Available data below:
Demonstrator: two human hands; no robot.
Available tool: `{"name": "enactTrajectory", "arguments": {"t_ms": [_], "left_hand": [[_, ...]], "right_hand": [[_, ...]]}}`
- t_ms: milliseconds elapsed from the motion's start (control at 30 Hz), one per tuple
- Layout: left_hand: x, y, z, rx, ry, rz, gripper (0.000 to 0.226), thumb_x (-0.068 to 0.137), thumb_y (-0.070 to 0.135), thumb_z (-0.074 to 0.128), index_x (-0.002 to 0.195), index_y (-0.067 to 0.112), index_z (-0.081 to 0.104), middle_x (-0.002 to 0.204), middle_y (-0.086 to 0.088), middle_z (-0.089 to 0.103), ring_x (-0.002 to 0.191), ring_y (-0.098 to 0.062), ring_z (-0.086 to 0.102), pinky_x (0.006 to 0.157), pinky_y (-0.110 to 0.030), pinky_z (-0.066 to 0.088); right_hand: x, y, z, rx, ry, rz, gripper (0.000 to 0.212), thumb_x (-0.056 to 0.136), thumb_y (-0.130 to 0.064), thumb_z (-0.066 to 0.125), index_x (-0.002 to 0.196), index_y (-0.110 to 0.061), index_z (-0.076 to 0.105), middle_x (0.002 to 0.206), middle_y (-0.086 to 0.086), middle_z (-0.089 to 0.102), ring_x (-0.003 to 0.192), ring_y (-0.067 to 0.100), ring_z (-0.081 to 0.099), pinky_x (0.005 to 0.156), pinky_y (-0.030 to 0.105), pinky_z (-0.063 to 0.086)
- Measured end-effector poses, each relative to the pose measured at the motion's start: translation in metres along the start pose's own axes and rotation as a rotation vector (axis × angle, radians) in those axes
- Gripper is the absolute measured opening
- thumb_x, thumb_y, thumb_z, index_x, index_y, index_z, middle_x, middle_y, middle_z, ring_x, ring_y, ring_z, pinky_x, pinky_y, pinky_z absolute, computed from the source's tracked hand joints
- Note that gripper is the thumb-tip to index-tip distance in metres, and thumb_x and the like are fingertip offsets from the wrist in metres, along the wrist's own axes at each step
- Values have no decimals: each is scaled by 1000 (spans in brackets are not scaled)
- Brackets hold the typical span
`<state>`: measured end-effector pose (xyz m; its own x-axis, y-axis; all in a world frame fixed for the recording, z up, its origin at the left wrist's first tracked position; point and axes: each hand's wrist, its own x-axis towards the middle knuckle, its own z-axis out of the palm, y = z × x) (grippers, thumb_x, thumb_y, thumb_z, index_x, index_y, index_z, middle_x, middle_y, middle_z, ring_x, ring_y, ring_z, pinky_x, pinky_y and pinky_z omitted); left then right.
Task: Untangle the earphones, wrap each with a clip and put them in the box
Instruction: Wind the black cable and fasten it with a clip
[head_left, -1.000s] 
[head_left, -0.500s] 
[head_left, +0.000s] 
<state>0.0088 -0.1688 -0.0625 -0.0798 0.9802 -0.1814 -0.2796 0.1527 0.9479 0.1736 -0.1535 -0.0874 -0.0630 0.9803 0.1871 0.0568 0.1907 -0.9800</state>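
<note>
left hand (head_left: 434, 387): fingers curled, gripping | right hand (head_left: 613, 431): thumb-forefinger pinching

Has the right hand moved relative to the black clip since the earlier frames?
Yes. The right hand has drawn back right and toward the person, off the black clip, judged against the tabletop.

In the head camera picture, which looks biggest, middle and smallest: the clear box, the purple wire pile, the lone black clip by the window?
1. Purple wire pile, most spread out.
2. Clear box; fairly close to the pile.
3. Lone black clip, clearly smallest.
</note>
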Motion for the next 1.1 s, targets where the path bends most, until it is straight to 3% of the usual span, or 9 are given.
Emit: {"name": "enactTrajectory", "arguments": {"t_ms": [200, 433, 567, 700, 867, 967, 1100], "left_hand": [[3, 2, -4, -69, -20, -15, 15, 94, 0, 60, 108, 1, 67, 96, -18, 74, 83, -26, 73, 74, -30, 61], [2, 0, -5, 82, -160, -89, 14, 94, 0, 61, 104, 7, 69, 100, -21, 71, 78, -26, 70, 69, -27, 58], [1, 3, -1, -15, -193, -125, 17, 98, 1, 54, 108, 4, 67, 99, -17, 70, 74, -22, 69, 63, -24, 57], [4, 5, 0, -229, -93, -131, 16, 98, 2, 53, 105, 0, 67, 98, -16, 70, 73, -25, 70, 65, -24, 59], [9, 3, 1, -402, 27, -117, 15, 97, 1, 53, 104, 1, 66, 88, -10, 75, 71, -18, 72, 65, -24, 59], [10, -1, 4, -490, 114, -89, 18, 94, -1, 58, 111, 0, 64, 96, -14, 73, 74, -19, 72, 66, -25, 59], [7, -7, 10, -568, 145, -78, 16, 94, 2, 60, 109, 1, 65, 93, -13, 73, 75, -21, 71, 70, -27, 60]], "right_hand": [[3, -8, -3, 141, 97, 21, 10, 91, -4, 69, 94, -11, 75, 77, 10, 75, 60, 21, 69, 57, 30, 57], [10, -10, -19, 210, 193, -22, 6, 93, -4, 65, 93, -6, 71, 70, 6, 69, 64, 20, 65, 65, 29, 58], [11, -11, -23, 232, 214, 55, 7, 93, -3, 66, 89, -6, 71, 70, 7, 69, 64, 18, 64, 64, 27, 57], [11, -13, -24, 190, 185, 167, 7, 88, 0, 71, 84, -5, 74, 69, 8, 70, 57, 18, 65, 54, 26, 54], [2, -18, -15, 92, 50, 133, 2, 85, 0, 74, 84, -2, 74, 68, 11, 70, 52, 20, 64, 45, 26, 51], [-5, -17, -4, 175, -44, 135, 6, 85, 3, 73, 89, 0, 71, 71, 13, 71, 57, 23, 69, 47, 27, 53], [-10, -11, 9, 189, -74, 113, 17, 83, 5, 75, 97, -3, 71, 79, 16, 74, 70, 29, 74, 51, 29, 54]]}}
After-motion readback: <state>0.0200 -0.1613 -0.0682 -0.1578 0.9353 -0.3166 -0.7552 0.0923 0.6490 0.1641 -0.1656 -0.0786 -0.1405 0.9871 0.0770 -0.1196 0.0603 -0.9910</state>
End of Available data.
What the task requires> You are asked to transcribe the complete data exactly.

Exercise result>
Demonstrator: two human hands; no robot.
Available tool: `{"name": "enactTrajectory", "arguments": {"t_ms": [_], "left_hand": [[_, ...]], "right_hand": [[_, ...]]}}`
- t_ms: milliseconds elapsed from the motion's start (control at 30 Hz), one per tuple
- Layout: left_hand: x, y, z, rx, ry, rz, gripper (0.000 to 0.226), thumb_x (-0.068 to 0.137), thumb_y (-0.070 to 0.135), thumb_z (-0.074 to 0.128), index_x (-0.002 to 0.195), index_y (-0.067 to 0.112), index_z (-0.081 to 0.104), middle_x (-0.002 to 0.204), middle_y (-0.086 to 0.088), middle_z (-0.089 to 0.103), ring_x (-0.002 to 0.191), ring_y (-0.098 to 0.062), ring_z (-0.086 to 0.102), pinky_x (0.006 to 0.157), pinky_y (-0.110 to 0.030), pinky_z (-0.066 to 0.088); right_hand: x, y, z, rx, ry, rz, gripper (0.000 to 0.212), thumb_x (-0.056 to 0.136), thumb_y (-0.130 to 0.064), thumb_z (-0.066 to 0.125), index_x (-0.002 to 0.196), index_y (-0.110 to 0.061), index_z (-0.076 to 0.105), middle_x (0.002 to 0.206), middle_y (-0.086 to 0.086), middle_z (-0.089 to 0.102), ring_x (-0.003 to 0.192), ring_y (-0.067 to 0.100), ring_z (-0.081 to 0.099), pinky_x (0.005 to 0.156), pinky_y (-0.030 to 0.105), pinky_z (-0.063 to 0.086)
- Measured end-effector poses, each relative to the pose measured at the motion's start: translation in metres along the start pose's own axes and rotation as a rotation vector (axis × angle, radians) in those axes
- Gripper is the absolute measured opening
- thumb_x, thumb_y, thumb_z, index_x, index_y, index_z, middle_x, middle_y, middle_z, ring_x, ring_y, ring_z, pinky_x, pinky_y, pinky_z absolute, computed from the source's tracked hand joints
- Note that gripper is the thumb-tip to index-tip distance in metres, and thumb_x and the like are fingertip offsets from the wrist in metres, along the wrist's own axes at each step
- Values have no decimals: each is scaled by 1000 (spans in brackets are not scaled)
- Brackets hold the typical span
`<state>`: measured end-effector pose (xyz m; its own x-axis, y-axis; all in a world frame fixed for the recording, z up, its origin at the left wrist's first tracked position; point and axes: each hand's wrist, its own x-axis towards the middle knuckle, its own z-axis out of the palm, y = z × x) (grippers, thumb_x, thumb_y, thumb_z, index_x, index_y, index_z, middle_x, middle_y, middle_z, ring_x, ring_y, ring_z, pinky_x, pinky_y and pinky_z omitted); left then right.
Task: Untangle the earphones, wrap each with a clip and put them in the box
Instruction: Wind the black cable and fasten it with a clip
[head_left, -1.000s] 
[head_left, -0.500s] 
[head_left, +0.000s] 
<state>0.0088 -0.1688 -0.0625 -0.0798 0.9802 -0.1814 -0.2796 0.1527 0.9479 0.1736 -0.1535 -0.0874 -0.0630 0.9803 0.1871 0.0568 0.1907 -0.9800</state>
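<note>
left hand (head_left: 434, 387): fingers curled, gripping | right hand (head_left: 613, 431): thumb-forefinger pinching

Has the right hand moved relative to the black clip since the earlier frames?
Yes. The right hand has drawn back right and toward the person, off the black clip, judged against the tabletop.

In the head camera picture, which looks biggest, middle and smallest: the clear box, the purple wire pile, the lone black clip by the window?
1. Purple wire pile, most spread out.
2. Clear box; fairly close to the pile.
3. Lone black clip, clearly smallest.
</note>
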Motion for the next 1.1 s, targets where the path bends most, until it is straight to 3% of the usual span, or 9 are given.
Emit: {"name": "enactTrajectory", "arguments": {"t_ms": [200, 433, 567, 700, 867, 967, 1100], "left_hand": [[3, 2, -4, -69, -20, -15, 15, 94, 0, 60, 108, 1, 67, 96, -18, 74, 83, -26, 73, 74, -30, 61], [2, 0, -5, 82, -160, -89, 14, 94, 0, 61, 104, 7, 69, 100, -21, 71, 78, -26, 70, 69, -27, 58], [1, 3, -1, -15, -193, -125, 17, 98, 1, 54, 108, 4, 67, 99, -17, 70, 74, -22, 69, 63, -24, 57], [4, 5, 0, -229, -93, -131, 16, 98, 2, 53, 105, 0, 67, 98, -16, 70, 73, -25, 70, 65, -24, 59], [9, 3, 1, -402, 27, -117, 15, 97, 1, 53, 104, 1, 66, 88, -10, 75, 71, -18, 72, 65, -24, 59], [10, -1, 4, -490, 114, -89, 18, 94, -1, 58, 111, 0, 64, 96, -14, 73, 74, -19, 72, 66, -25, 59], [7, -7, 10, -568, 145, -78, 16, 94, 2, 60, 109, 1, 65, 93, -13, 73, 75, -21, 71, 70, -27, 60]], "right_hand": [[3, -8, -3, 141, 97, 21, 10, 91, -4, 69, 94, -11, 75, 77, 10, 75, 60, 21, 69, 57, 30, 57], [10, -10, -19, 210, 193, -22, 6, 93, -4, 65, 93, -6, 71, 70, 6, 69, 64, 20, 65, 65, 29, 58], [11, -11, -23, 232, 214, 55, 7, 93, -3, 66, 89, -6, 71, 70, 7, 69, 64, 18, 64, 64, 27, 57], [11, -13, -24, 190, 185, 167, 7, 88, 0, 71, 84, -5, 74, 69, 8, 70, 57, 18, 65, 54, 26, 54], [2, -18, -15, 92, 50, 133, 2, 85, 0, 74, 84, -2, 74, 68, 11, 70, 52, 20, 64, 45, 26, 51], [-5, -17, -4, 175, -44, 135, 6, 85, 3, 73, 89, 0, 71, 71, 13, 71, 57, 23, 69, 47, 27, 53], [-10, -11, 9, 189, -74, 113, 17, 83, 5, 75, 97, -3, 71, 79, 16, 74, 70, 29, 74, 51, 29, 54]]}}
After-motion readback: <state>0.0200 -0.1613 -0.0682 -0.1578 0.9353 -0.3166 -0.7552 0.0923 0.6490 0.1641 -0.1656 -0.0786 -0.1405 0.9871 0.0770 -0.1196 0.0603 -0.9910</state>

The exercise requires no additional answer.